Unique solution to the difficult problem of an aorto‐duodenal fistula in a regional centre
On arrival the patient was resuscitated and his condition stabilized. Peptic ulcer disease was initially the suspected diagnosis. The patient was commenced on a proton pump inhibitor infusion and admitted to the hospital. His condition remained stable overnight. An upper gastrointestinal endoscopy the next morning failed to identify any cause for the bleeding episode.
Later that day, the patient had a massive episode of melaena. An urgent abdominal computed tomography (CT) angiogram was performed which identified a graft enteric fistula (GEF) as the source of bleeding (Fig. 1). Shortly after the completion of the study, the patient passed further melaena and became haemodynamically unstable. While administering simultaneous massive blood product transfusion and inotropic support, the patient was transferred emergently to the theatre.
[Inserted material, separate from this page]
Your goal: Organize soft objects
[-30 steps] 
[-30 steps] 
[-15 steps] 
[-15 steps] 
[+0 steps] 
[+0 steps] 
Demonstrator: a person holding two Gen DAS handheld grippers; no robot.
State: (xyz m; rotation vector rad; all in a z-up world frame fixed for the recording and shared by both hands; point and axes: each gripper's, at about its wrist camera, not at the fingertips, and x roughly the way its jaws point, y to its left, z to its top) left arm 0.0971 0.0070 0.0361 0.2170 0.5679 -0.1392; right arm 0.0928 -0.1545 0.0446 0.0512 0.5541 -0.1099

A midline laparotomy was performed and the supraceliac aorta was exposed and clamped. The retroperitoneum was opened to expose the D3 segment of the duodenum overlying the infra‐renal aorta. The duodenum was displaced anteriorly and caudally and, using a 30‐mm EndoGIA Stapler (Covidien, Mansfield, MA, USA), was divided longitudinally in a ‘sleeve duodenectomy’ fashion. Doing this left a short cuff of duodenum as a temporizing autologous patch transversely over the aorta. The supraceliac clamp was then removed, and the patch was assessed as effectively achieving haemostasis. There was a total clamp time of 21 min. The ‘Bogata bag’ technique was employed for temporary abdominal closure to facilitate urgent air transfer to the nearest tertiary referral centre for definitive vascular surgical management.
On arrival to the tertiary vascular surgical centre, the patient was transferred directly to the operating theatre. Formal laparotomy proceeded. The longitudinally stapled duodenum was deemed viable and in continuity. The infra‐renal aorta and distal aortic graft were exposed and clamped. The Dacron graft was excised and the remaining stump of infra‐renal aorta was oversewn. Infection appeared to be localized to the graft material. Following exposure and clamping distally, the common iliac arteries were spatulated and anastomosed in continuity. A size four Fogarty embolectomy catheter was passed down both legs prior to closure and clot was extracted. The abdomen was then irrigated thoroughly and closed. The right axillary artery was then dissected out and an axillo‐uni‐femoral bypass graft was performed using 8‐mm polytetrafluoroethylene reinforced graft to the right common femoral artery (Fig. 2). The patient was transferred intubated, ventilated and sedated to the intensive care unit (ICU).
The patient remained in the ICU for the following 13 days. Post‐operatively, the patient's recovery was slowed by acute kidney and lung injury. A CT scan excluded bowel obstruction and enteral feeding was gradually introduced. The patient was eventually transferred to a nearby rehabilitation facility and returned home fully mobile and functionally independent. He remains well and independent at 12‐month follow‐up.
The patient's condition in our case warranted urgent laparotomy for life‐threatening haemodynamic instability. The general surgeon, through the use of a gastrointestinal stapler, achieved haemorrhage control without compromising the duodenal lumen or attempting a complex vascular repair outside his specialty of training. This technique is novel and cannot be recommended as routine practice; however, it may be a useful option to have in the surgical armamentarium for the management of the unstable patient.
The management goals for GEF are to control haemorrhage, eradicate infection and maintain lower limb perfusion.